Wie ich ein Callboy wurde Teil 4 – Süchtig

Es zog sich wie ein roter Faden durch mein elendes Leben. Bereits als Jugendlicher ging es mir so. Aus diesem Grund hatte ich nie eine Freundin. Verliebt, ja verliebt war ich mehrmals und zwar so richtig. Wenn mir ein Mädchen gefiel, dann voll und ganz und es dauerte stets Monate bis ich mir dessen bewusst und sicher war und ich die ersten Annäherungsversuche unternehmen konnte. Von Erfolg gekrönt war nie einer. Bis heute hat sich daran nichts geändert. Auch nicht als ich für mein Studium in eine andere Stadt zog.

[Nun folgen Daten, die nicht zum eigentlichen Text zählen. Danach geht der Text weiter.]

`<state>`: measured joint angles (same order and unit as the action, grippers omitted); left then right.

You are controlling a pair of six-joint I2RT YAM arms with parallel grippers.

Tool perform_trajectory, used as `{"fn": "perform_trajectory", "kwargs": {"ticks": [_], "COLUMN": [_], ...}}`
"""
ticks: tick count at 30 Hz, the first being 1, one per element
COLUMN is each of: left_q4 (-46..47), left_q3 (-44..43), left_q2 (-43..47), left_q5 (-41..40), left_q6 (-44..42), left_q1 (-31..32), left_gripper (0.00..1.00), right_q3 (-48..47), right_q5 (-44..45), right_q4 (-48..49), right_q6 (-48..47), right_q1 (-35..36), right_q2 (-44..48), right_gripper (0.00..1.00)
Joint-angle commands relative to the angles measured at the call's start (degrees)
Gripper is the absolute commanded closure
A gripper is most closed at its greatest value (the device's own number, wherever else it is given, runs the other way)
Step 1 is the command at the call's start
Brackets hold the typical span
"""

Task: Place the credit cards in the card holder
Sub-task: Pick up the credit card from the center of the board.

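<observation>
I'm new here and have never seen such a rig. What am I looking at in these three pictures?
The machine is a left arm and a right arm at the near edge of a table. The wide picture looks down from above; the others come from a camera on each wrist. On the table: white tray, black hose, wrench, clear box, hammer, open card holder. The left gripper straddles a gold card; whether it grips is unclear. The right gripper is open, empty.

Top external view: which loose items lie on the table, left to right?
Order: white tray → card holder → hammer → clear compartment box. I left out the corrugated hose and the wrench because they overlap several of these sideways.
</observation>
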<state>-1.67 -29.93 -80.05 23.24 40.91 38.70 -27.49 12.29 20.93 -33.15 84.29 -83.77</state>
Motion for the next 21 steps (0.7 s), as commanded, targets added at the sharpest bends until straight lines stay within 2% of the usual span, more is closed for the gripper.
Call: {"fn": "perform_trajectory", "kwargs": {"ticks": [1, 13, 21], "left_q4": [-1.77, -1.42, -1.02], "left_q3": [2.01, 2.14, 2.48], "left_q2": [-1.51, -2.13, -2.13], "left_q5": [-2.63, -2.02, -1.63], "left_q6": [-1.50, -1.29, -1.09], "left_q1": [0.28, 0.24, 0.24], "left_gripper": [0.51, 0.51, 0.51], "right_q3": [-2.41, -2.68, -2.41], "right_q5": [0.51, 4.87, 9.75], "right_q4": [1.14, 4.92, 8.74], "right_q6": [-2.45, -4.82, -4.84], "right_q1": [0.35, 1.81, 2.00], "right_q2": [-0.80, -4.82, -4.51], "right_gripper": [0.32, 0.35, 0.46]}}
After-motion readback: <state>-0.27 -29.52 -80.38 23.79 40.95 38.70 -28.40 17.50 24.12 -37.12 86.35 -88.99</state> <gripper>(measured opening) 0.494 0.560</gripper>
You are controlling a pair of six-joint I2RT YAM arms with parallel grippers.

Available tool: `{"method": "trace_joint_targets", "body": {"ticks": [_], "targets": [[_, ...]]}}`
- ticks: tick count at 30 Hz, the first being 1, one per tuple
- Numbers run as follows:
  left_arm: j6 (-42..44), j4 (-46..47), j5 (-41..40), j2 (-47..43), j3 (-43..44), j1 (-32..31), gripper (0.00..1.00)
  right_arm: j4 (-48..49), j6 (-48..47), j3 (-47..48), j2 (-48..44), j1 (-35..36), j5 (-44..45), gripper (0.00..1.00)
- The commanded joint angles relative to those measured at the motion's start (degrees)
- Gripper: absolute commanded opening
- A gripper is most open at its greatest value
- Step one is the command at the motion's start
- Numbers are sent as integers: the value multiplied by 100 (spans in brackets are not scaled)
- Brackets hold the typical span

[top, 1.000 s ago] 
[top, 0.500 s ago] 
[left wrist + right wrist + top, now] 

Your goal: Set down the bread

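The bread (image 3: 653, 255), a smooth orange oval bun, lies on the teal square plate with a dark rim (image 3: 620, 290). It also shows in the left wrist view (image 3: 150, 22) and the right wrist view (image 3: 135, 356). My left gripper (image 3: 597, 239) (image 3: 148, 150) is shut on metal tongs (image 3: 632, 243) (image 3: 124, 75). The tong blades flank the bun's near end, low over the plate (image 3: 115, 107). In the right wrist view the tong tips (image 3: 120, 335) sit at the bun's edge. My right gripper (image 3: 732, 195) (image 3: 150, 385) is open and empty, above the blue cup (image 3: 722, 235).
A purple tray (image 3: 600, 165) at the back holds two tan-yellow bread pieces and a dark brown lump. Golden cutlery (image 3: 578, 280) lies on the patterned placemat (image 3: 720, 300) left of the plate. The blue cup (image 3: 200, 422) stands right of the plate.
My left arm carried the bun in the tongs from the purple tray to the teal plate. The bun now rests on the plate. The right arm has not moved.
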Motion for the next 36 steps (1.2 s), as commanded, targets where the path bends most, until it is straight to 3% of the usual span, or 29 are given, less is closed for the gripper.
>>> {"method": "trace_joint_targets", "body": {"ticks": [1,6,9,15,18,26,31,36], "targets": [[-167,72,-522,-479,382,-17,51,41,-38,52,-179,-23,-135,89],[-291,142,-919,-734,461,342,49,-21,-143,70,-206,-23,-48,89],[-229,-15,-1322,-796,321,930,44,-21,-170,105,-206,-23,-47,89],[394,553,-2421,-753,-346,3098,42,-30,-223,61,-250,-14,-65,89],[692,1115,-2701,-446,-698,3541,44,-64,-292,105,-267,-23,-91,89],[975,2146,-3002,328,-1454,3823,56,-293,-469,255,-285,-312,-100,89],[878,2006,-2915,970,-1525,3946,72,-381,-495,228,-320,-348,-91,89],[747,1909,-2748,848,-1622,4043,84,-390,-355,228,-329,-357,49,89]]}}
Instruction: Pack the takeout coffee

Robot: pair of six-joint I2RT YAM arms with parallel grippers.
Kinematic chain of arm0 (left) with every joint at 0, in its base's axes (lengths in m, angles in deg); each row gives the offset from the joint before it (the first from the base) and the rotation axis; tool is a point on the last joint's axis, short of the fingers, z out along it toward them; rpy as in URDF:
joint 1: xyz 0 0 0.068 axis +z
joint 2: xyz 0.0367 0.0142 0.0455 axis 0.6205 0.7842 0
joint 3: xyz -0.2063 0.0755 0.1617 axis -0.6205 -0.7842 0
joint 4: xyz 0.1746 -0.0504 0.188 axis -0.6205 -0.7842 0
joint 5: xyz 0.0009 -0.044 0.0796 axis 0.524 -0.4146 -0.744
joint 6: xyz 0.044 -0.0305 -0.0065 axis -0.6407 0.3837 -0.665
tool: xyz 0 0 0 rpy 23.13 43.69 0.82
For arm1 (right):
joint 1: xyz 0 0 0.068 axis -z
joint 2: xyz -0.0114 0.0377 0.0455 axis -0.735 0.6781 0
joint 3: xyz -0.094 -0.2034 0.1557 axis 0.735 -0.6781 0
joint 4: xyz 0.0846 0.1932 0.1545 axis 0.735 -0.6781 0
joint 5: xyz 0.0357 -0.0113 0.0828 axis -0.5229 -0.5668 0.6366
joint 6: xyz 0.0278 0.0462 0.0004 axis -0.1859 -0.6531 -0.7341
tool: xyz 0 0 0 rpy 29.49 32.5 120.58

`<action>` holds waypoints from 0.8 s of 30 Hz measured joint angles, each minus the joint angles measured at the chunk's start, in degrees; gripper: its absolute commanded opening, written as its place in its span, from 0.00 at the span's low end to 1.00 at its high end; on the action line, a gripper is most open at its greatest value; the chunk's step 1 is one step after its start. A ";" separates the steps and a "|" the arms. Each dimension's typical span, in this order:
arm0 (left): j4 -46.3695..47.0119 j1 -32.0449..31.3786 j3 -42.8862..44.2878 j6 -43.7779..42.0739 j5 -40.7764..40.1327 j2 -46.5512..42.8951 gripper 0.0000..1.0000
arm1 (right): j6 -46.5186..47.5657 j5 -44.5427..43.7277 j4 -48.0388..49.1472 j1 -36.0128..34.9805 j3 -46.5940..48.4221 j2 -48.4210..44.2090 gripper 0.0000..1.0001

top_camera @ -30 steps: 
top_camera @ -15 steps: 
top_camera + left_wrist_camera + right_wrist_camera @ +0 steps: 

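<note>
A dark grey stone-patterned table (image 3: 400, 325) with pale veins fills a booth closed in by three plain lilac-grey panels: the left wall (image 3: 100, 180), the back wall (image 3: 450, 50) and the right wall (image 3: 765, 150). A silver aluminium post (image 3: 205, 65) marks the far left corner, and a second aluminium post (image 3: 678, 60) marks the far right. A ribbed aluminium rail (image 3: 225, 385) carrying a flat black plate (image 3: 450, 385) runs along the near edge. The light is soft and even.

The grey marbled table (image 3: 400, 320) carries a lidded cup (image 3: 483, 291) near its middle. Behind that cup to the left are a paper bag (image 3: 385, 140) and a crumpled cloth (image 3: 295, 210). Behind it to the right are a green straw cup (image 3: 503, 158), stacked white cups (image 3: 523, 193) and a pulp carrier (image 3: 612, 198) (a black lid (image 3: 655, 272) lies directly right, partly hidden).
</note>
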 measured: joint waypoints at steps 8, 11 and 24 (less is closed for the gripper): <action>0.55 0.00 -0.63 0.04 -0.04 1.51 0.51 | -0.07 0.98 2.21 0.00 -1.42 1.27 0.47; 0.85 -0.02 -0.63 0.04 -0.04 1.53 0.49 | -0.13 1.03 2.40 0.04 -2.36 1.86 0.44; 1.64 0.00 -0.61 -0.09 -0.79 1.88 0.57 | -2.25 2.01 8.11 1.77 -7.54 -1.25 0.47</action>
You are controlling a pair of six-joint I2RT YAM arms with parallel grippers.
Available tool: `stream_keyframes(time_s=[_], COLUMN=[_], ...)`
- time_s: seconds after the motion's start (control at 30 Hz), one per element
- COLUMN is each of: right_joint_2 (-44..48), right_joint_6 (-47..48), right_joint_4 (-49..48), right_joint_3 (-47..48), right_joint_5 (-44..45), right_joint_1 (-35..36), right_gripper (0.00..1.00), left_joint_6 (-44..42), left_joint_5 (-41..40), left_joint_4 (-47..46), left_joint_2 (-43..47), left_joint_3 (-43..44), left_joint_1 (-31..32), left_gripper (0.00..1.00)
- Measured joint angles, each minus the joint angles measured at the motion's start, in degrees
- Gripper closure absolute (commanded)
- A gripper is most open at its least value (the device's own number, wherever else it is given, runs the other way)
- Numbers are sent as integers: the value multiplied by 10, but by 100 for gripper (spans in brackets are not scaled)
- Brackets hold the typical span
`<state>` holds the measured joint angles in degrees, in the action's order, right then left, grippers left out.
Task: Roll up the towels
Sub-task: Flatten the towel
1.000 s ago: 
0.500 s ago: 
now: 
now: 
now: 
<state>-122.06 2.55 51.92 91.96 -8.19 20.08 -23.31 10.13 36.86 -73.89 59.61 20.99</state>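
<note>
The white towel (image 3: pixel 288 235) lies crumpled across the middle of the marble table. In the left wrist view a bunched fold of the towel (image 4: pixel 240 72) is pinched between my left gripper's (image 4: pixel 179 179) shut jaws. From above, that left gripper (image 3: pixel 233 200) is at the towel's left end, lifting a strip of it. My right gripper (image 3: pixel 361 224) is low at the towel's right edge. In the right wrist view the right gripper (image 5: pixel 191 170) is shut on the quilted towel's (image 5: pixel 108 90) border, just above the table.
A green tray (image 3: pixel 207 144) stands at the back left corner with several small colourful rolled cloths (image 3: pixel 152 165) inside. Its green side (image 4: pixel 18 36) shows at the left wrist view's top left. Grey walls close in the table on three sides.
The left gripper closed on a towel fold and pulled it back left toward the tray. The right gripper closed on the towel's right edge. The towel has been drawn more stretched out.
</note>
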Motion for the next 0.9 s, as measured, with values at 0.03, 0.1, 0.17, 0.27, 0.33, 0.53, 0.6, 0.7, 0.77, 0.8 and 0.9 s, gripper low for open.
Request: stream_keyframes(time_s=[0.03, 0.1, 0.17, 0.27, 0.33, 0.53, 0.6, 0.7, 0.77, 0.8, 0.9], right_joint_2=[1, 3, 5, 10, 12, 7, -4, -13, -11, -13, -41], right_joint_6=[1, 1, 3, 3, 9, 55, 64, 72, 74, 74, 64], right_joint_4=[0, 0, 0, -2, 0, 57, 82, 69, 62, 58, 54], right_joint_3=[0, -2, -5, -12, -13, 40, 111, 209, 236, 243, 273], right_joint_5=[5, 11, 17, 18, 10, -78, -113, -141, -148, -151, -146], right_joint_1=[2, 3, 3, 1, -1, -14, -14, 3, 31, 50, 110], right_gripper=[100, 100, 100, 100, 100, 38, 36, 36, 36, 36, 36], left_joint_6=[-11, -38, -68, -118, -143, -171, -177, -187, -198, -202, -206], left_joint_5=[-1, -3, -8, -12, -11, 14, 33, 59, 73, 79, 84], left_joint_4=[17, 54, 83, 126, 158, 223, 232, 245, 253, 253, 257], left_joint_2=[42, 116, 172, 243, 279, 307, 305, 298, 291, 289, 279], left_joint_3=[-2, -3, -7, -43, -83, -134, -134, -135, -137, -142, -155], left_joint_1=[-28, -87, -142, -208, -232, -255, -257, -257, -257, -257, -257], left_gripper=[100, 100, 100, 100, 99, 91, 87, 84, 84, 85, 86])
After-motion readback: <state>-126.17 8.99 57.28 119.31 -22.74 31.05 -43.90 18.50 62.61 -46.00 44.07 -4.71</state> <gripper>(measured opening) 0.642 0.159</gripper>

Dafür hatte ich etwas entdeckt, was sehr gefährlich war. Gefährlich nicht im abenteuerlich verstandenen Sinn, sondern gefährlich für mich, denn es ließ mich schrittweise bequem werden. Es zog mich in den Bann, machte mich süchtig und vernichtete meine gesamte, mühevoll erarbeitete finanzielle Existenz. Sex, nahezu zu jeder Zeit, wann immer ich es wollte, ohne viel Smalltalk über langweilige, belanglose Themen führen zu müssen. Ohne Drinks spendieren zu müssen und doch nicht zum Schuss kommen zu dürfen. Ich war abhängig nach Sex mit Escortgirls. Der Reiz des Verbotenen, des womöglich erwischt Werdens und von immer wieder Neuem, fesselte mich, meine Gedanken und meinen Körper.

Wie bei Drogen fühlte es sich fantastisch an! Ein Trip, von dem ich einfach nicht genug bekommen konnte. Mein Verlangen ließ sich nicht unterdrücken und konnte schwerlich gestillt werden. Selten hatte ich ein Mädchen 2x gebucht. Es musste ständig eine Neue sein, eine die ich noch nicht kannte. Immer mehr und in immer kürzeren Abständen. Sie musste schon sehr Besonderes sein, wenn ich sie 2x traf oder es war zu meinem Leidwesen gerade keine andere Dame verfügbar. Nach jedem Trip mit einem unglaublichen Hochgefühl folgte ein noch tieferer Fall. Ein verdammter Teufelskreis.

Eine Menge Frauen kamen für ein oder zwei Stunden zu mir. Unter anderem auch Studentinnen, die in der gleichen Stadt und an der gleichen Universität studierten wie ich. Sie studierten Medizin, Jura, Philosophie, Sport, Chemie oder irgendein Lehramt. Aber nicht nur Studentinnen kamen vorbei. Manche waren arbeitslos, in Karenz und andere wieder voll im Berufsleben. So traf ich Krankenschwestern, Lehrerinnen, Zahnarzthelferinnen, Kellnerinnen, Büroangestellte, Beamtinnen und Fließbandarbeiterinnen. Vereinfacht gesagt ein großer Querschnitt unserer Gesellschaft. Das Altersspektrum reichte von 19 – 40 Jahren. Vom Beziehungsstatus her, gab es ebenfalls alles – ob nun verheiratet, frisch geschieden, in einer Beziehung lebend oder single.

Etliche der Escortgirls waren wirklich sehr hübsch. Genau dieser Umstand machte es für mich so gefährlich. Wie oft hatte ich, nachdem ich meinen ganzen Mut gesammelt hatte, einer Frau an der Bar einen Drink ausgegeben, die bei Weitem nicht so hübsch wie einer der Ladys vom Escortbiz gewesen war, um anschließend nur verarscht zu werden. Natürlich gab es auch bei den Callgirls Enttäuschungen, aber das machte die Sache nur noch reizvoller, denn es war jedes Mal wie ein Blind-Date.

Es war mir bewusst, dass die Escortgirls aus bestimmten Gründen diesen Job machten. Die Gründe mochten vielfältig und diffiziler sein – meistens jedoch ging es ums Geld, um gebrochene Herzen oder um beides. Ein gebrochenes Herz hatte auch sie.